Exercise prompt –
Output every line of the material exactly.

Provided records –
• • • • • • •

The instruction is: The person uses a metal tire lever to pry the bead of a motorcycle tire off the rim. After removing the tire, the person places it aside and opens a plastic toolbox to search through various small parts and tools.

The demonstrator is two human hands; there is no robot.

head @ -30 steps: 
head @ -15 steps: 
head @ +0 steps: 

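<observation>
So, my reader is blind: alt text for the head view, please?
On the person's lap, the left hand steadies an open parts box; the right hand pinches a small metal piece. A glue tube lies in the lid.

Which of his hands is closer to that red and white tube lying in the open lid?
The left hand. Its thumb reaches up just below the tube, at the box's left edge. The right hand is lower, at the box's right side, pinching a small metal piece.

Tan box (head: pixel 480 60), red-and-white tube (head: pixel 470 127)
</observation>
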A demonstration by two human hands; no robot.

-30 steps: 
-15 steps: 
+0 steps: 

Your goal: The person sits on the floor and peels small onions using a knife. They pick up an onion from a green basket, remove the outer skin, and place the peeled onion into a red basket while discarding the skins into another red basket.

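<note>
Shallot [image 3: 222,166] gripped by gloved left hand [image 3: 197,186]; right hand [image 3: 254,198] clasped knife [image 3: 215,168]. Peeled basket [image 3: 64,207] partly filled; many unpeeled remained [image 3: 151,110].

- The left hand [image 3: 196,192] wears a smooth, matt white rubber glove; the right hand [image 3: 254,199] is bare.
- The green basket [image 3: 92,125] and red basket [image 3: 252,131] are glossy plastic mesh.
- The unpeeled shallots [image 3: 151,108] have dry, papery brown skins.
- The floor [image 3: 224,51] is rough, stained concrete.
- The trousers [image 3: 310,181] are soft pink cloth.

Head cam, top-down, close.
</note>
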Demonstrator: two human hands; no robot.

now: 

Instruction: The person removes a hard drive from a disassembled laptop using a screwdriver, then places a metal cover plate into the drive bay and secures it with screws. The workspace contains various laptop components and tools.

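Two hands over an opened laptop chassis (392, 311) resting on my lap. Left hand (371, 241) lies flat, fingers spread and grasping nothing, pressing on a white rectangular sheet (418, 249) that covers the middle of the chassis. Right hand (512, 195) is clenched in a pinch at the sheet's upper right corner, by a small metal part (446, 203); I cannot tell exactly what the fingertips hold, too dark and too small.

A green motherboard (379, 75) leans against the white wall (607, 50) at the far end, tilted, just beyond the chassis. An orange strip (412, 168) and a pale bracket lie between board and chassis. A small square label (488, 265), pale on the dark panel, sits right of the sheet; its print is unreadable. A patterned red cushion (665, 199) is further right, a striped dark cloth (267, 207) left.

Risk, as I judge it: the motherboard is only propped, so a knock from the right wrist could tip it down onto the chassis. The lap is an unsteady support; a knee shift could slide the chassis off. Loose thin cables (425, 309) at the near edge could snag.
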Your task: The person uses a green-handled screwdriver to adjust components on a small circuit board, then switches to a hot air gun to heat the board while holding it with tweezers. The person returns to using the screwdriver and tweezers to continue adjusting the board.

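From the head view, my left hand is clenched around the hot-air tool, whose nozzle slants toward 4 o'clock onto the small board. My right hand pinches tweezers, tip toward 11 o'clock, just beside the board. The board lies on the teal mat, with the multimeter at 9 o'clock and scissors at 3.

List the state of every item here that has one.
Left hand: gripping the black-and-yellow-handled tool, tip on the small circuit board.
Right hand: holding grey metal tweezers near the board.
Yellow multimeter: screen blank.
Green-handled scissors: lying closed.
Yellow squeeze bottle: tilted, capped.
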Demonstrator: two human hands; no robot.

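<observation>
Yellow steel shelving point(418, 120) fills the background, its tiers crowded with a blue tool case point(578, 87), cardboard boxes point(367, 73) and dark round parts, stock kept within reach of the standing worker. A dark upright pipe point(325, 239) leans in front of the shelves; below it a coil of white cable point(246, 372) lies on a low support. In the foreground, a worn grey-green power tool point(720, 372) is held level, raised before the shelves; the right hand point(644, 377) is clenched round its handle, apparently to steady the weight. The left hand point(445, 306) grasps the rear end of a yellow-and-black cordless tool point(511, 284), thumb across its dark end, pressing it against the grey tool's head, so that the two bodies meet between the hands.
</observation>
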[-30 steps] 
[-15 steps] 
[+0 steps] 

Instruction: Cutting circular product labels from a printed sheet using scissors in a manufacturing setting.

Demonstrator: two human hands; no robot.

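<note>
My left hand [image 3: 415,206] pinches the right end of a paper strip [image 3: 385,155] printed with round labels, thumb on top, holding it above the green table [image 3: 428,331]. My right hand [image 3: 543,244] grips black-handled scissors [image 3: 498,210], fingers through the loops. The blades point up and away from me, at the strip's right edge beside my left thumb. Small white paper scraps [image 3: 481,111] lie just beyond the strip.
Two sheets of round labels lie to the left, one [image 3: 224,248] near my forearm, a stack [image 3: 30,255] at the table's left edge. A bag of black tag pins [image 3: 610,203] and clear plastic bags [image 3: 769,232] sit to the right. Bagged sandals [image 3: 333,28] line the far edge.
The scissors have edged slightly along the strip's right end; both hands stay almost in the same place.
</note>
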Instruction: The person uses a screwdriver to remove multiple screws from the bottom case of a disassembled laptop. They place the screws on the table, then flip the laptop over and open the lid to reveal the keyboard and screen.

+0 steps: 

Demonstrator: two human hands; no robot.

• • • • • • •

Reply –
The instruction is: The person uses a metal tire lever to pry the bead of a motorcycle tire off the rim. After removing the tire, the person places it aside and opens a plastic toolbox to search through various small parts and tools.

The demonstrator is two human hands; there is no robot.

head @ -30 steps: 
head @ -15 steps: 
head @ +0 steps: 

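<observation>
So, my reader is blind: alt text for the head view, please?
On the person's lap, the left hand steadies an open parts box; the right hand pinches a small metal piece. A glue tube lies in the lid.

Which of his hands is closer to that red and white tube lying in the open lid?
The left hand. Its thumb reaches up just below the tube, at the box's left edge. The right hand is lower, at the box's right side, pinching a small metal piece.

Tan box (head: pixel 480 60), red-and-white tube (head: pixel 470 127)
</observation>
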A demonstration by two human hands; no robot.

-30 steps: 
-15 steps: 
+0 steps: 

Your goal: The person sits on the floor and peels small onions using a knife. They pick up an onion from a green basket, remove the outer skin, and place the peeled onion into a red basket while discarding the skins into another red basket.

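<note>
Shallot [image 3: 222,166] gripped by gloved left hand [image 3: 197,186]; right hand [image 3: 254,198] clasped knife [image 3: 215,168]. Peeled basket [image 3: 64,207] partly filled; many unpeeled remained [image 3: 151,110].

- The left hand [image 3: 196,192] wears a smooth, matt white rubber glove; the right hand [image 3: 254,199] is bare.
- The green basket [image 3: 92,125] and red basket [image 3: 252,131] are glossy plastic mesh.
- The unpeeled shallots [image 3: 151,108] have dry, papery brown skins.
- The floor [image 3: 224,51] is rough, stained concrete.
- The trousers [image 3: 310,181] are soft pink cloth.

Head cam, top-down, close.
</note>
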Demonstrator: two human hands; no robot.

now: 

Instruction: The person removes a hard drive from a disassembled laptop using a screwdriver, then places a metal cover plate into the drive bay and secures it with screws. The workspace contains various laptop components and tools.

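Two hands over an opened laptop chassis (392, 311) resting on my lap. Left hand (371, 241) lies flat, fingers spread and grasping nothing, pressing on a white rectangular sheet (418, 249) that covers the middle of the chassis. Right hand (512, 195) is clenched in a pinch at the sheet's upper right corner, by a small metal part (446, 203); I cannot tell exactly what the fingertips hold, too dark and too small.

A green motherboard (379, 75) leans against the white wall (607, 50) at the far end, tilted, just beyond the chassis. An orange strip (412, 168) and a pale bracket lie between board and chassis. A small square label (488, 265), pale on the dark panel, sits right of the sheet; its print is unreadable. A patterned red cushion (665, 199) is further right, a striped dark cloth (267, 207) left.

Risk, as I judge it: the motherboard is only propped, so a knock from the right wrist could tip it down onto the chassis. The lap is an unsteady support; a knee shift could slide the chassis off. Loose thin cables (425, 309) at the near edge could snag.
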Your task: The person uses a green-handled screwdriver to adjust components on a small circuit board, then switches to a hot air gun to heat the board while holding it with tweezers. The person returns to using the screwdriver and tweezers to continue adjusting the board.

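From the head view, my left hand is clenched around the hot-air tool, whose nozzle slants toward 4 o'clock onto the small board. My right hand pinches tweezers, tip toward 11 o'clock, just beside the board. The board lies on the teal mat, with the multimeter at 9 o'clock and scissors at 3.

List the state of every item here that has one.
Left hand: gripping the black-and-yellow-handled tool, tip on the small circuit board.
Right hand: holding grey metal tweezers near the board.
Yellow multimeter: screen blank.
Green-handled scissors: lying closed.
Yellow squeeze bottle: tilted, capped.
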Demonstrator: two human hands; no robot.

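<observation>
Yellow steel shelving point(418, 120) fills the background, its tiers crowded with a blue tool case point(578, 87), cardboard boxes point(367, 73) and dark round parts, stock kept within reach of the standing worker. A dark upright pipe point(325, 239) leans in front of the shelves; below it a coil of white cable point(246, 372) lies on a low support. In the foreground, a worn grey-green power tool point(720, 372) is held level, raised before the shelves; the right hand point(644, 377) is clenched round its handle, apparently to steady the weight. The left hand point(445, 306) grasps the rear end of a yellow-and-black cordless tool point(511, 284), thumb across its dark end, pressing it against the grey tool's head, so that the two bodies meet between the hands.
</observation>
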[-30 steps] 
[-15 steps] 
[+0 steps] 

Instruction: Cutting circular product labels from a printed sheet using scissors in a manufacturing setting.

Demonstrator: two human hands; no robot.

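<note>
My left hand [image 3: 415,206] pinches the right end of a paper strip [image 3: 385,155] printed with round labels, thumb on top, holding it above the green table [image 3: 428,331]. My right hand [image 3: 543,244] grips black-handled scissors [image 3: 498,210], fingers through the loops. The blades point up and away from me, at the strip's right edge beside my left thumb. Small white paper scraps [image 3: 481,111] lie just beyond the strip.
Two sheets of round labels lie to the left, one [image 3: 224,248] near my forearm, a stack [image 3: 30,255] at the table's left edge. A bag of black tag pins [image 3: 610,203] and clear plastic bags [image 3: 769,232] sit to the right. Bagged sandals [image 3: 333,28] line the far edge.
The scissors have edged slightly along the strip's right end; both hands stay almost in the same place.
</note>
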Instruction: The person uses a screwdriver to remove multiple screws from the bottom case of a disassembled laptop. They place the screws on the table, then flip the laptop over and open the lid to reveal the keyboard and screen.

+0 steps: 

Demonstrator: two human hands; no robot.

Nothing more remains to be added to the answer.